When the value in this file is 0, no restrictions are placed on the creation of hard links (i.e., this is the historical behavior before Linux 3.6). When the value in this file is 1, a hard link can be created to a target file only if one of the following conditions is true:

  • The calling process has the CAP_FOWNER capability in its user namespace and the file UID has a mapping in the namespace.
  • The filesystem UID of the process creating the link matches the owner (UID) of the target file (as described in credentials(7), a process's filesystem UID is normally the same as its effective UID).
  • All of the following conditions are true:

    • the target is a regular file;
    • the target file does not have its set-user-ID mode bit enabled;
    • the target file does not have both its set-group-ID and group-executable mode bits enabled; and
    • the caller has permission to read and write the target file (either via the file's permissions mask or because it has suitable capabilities).

The default value in this file is 0. Setting the value to 1 prevents a longstanding class of security issues caused by hard-link-based time-of-check, time-of-use races, most commonly seen in world-writable directories such as /tmp.
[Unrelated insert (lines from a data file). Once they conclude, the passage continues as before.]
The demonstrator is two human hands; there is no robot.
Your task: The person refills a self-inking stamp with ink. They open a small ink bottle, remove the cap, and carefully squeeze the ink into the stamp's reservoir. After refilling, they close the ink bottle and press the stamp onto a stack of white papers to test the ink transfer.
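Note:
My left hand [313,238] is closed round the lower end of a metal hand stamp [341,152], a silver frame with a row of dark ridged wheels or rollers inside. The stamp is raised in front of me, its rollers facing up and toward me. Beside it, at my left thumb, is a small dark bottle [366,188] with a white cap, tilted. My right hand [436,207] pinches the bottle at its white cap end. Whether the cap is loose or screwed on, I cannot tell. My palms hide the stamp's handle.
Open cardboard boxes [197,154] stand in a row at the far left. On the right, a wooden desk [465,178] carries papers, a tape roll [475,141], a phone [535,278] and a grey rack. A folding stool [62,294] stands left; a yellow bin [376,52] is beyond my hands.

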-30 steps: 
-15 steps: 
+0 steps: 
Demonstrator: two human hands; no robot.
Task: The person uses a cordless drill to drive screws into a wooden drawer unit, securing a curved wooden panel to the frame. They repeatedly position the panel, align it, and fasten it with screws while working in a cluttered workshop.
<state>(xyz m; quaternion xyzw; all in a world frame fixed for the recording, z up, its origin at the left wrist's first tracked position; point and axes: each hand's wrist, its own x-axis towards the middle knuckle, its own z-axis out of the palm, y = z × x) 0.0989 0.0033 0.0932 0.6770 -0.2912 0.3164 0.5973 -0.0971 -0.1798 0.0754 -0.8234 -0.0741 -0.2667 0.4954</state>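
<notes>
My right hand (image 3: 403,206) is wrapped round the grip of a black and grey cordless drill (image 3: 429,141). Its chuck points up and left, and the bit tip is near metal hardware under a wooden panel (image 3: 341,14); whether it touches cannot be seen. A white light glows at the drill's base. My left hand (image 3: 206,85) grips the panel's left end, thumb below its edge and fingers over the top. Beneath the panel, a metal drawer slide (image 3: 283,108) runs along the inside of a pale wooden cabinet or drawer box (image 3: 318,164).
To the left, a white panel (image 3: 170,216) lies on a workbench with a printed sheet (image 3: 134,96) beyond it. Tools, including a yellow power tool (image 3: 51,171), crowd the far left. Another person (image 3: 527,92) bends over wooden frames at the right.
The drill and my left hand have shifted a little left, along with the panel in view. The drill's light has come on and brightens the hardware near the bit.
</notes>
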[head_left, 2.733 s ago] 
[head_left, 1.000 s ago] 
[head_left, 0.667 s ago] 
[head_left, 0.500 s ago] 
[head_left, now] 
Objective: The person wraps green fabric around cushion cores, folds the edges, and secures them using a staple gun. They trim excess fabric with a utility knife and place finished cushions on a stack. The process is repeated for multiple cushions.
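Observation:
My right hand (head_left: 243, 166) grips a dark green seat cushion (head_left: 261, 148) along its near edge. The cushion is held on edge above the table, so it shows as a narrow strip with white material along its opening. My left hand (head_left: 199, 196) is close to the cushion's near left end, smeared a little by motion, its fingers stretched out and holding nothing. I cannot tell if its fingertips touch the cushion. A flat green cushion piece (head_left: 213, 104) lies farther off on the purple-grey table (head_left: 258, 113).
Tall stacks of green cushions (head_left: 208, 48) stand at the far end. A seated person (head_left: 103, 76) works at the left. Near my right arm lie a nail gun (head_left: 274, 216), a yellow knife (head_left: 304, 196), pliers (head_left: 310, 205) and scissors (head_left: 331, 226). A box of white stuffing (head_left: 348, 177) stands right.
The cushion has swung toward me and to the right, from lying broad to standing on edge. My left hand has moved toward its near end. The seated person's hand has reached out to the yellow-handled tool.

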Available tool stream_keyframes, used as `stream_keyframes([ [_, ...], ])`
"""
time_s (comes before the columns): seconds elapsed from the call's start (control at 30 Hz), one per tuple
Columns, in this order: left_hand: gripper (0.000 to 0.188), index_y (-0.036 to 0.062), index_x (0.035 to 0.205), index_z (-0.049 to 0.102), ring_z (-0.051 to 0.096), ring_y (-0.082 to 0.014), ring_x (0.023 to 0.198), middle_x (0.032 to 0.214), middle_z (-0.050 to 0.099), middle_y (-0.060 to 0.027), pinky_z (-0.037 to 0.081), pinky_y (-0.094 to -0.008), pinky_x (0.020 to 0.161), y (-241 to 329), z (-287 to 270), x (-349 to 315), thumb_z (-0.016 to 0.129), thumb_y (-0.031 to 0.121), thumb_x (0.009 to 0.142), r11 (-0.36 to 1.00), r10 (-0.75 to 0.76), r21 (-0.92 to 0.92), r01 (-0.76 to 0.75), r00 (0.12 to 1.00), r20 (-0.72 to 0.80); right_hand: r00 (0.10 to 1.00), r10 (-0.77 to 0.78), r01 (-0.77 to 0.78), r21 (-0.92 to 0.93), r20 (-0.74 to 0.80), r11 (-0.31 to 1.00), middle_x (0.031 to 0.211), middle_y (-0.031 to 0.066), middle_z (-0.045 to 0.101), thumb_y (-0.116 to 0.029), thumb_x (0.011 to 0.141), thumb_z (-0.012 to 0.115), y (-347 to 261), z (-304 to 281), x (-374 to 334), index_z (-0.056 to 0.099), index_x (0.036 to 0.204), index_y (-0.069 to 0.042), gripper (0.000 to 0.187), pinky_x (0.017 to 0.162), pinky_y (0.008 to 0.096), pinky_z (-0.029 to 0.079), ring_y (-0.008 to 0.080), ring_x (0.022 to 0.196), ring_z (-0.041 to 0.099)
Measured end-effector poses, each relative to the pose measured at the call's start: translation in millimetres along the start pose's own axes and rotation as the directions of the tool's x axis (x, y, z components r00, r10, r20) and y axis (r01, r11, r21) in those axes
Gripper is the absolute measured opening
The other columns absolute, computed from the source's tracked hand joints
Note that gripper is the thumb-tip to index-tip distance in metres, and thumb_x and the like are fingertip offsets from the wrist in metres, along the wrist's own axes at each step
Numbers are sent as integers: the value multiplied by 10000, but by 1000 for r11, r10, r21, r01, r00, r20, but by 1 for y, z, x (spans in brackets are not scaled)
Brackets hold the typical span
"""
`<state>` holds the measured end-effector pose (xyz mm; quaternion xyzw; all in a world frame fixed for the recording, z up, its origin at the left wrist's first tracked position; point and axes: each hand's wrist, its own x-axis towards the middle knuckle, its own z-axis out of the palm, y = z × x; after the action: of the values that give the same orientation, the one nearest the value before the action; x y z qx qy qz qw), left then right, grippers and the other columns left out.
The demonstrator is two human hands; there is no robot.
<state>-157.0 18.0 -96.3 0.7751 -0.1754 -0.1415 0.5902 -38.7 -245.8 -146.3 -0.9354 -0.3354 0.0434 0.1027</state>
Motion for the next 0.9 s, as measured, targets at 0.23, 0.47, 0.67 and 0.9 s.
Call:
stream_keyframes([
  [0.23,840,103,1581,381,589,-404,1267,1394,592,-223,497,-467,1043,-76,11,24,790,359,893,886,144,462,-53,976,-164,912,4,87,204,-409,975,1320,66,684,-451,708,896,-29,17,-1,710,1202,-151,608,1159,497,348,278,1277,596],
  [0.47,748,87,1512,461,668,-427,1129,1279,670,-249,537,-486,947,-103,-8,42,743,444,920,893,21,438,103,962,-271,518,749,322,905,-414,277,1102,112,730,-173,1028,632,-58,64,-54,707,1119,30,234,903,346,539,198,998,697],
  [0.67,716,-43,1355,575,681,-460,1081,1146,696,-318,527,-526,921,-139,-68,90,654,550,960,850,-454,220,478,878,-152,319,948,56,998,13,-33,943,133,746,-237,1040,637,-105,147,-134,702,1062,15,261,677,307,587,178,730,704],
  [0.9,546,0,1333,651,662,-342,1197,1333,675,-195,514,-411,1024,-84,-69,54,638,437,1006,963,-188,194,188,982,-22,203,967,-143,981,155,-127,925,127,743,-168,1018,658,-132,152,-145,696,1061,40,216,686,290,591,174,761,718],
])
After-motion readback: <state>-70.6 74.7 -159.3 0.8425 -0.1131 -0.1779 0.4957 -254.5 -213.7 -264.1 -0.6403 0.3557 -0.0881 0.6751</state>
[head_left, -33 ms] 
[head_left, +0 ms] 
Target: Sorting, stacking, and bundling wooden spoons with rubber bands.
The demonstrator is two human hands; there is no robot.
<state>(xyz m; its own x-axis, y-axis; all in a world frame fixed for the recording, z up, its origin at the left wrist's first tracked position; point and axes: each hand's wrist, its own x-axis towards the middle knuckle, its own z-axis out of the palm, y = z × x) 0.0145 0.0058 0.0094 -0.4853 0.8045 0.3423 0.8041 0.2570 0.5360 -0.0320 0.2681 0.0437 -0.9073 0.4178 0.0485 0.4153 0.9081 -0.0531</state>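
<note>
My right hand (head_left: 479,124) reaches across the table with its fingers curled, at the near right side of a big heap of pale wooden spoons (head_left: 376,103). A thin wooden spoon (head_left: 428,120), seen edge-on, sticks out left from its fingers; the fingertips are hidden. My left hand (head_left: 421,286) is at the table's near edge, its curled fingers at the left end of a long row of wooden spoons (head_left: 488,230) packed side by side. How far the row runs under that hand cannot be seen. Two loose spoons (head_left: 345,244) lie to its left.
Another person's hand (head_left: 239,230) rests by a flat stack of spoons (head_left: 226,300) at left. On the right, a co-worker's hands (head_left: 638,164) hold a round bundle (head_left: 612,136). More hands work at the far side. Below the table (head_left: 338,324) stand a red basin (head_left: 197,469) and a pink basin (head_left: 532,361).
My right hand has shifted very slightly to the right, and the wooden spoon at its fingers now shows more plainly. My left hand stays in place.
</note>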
The common method of exploiting this flaw is to cross privilege boundaries when following a given hard link (i.e., a root process follows a hard link created by another user). Additionally, on systems without separated partitions, this stops unauthorized users from "pinning" vulnerable set-user-ID and set-group-ID files against being upgraded by the administrator, or linking to special files.

/proc/sys/fs/protected_regular (since Linux 4.19)

The value in this file is/can be set to one of the following:

0

Writing to regular files is unrestricted.

1

Don't allow O_CREAT open(2) on regular files that the caller doesn't own in world-writable sticky directories, unless the regular file is owned by the owner of the directory.

2

As for the value 1, but the restriction also applies to group-writable sticky directories.

The intent of the above protections is similar to protected_fifos, but allows an application to avoid writes to an attacker-controlled regular file, where the application expected to create one.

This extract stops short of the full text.